Bem estar

Coletivo de Curitiba luta para combater pobreza menstrual, que afeta 4 milhões de brasileiras

Pobreza menstrual não pode ser um tabu e precisa dos cuidados e atenção de todos. Foto: Freepik

Você está vivendo sua vida e, de repente a menstruação vem, D-O N-A D-A. Aí você percebe que não tem nenhum absorvente na bolsa e tem que “deixar rolar” até que consiga um. “Justo hoje que eu tô de roupa branca”, você pensa. E passa as próximas horas preocupada se a sua calça está manchada. Às vezes nem precisa chegar a esse ponto. Basta o esforço de administrar a bomba hormonal que transforma suas emoções numa montanha russa, para que alguém pergunte: “tá naqueles dias?”. Se você é mulher, certamente já passou por essa situação chata, porém administrável.

Se pra nós, que temos acesso a itens de higiene em qualquer farmácia, esse momento pode se tornar bastante delicado, há quem enfrente o período menstrual sem recurso algum. E, por incrível que pareça, essas mulheres estão mais próximas do nós do que podemos imaginar.

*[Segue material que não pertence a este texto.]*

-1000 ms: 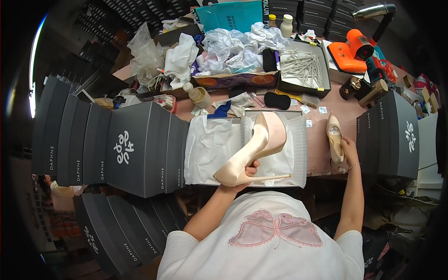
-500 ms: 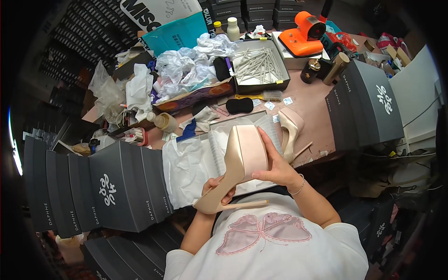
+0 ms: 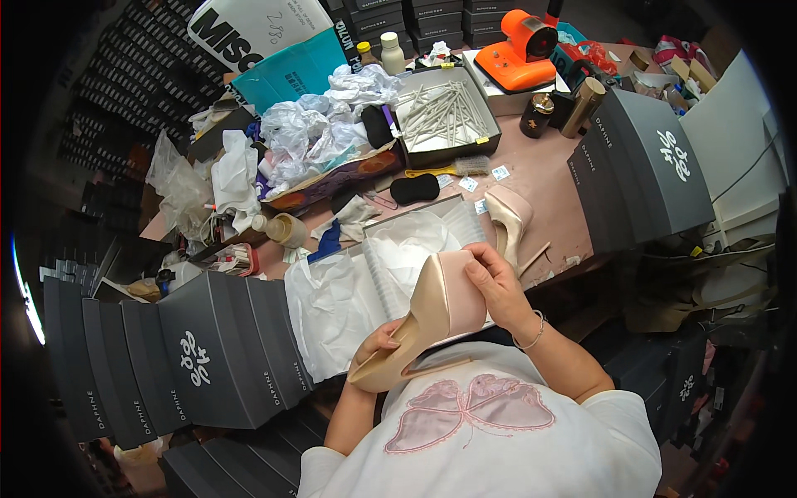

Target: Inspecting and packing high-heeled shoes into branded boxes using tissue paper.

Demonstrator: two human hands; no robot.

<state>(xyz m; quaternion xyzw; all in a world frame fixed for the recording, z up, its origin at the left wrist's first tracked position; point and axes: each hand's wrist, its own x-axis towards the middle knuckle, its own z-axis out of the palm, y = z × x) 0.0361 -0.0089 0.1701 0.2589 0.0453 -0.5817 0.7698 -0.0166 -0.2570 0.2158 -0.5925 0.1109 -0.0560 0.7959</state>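
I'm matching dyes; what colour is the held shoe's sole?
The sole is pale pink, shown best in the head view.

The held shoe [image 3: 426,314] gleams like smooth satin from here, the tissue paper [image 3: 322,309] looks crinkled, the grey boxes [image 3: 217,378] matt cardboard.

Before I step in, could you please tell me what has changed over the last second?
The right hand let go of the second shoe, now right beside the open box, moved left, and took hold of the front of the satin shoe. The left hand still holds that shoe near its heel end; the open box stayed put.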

Foi o que descobriu a fotógrafa Drika Rebicki, há dois anos, quando sua filha a contou que uma das coleguinhas do colégio não estava frequentando as aulas porque “tinha virado mocinha”. “Minha filha disse que a amiguinha sofria por não ter quem a ajudasse e já tinha passado por situações vexatórias na escola por não ter absorvente pra usar. Pra mim foi um misto de surpresa e indignação. Como alguém na sociedade atual ainda enfrenta problemas assim?”, relembra. Pesquisando então sobre o assunto foi que ela descobriu o termo “pobreza menstrual“, da qual jamais ouvira falar.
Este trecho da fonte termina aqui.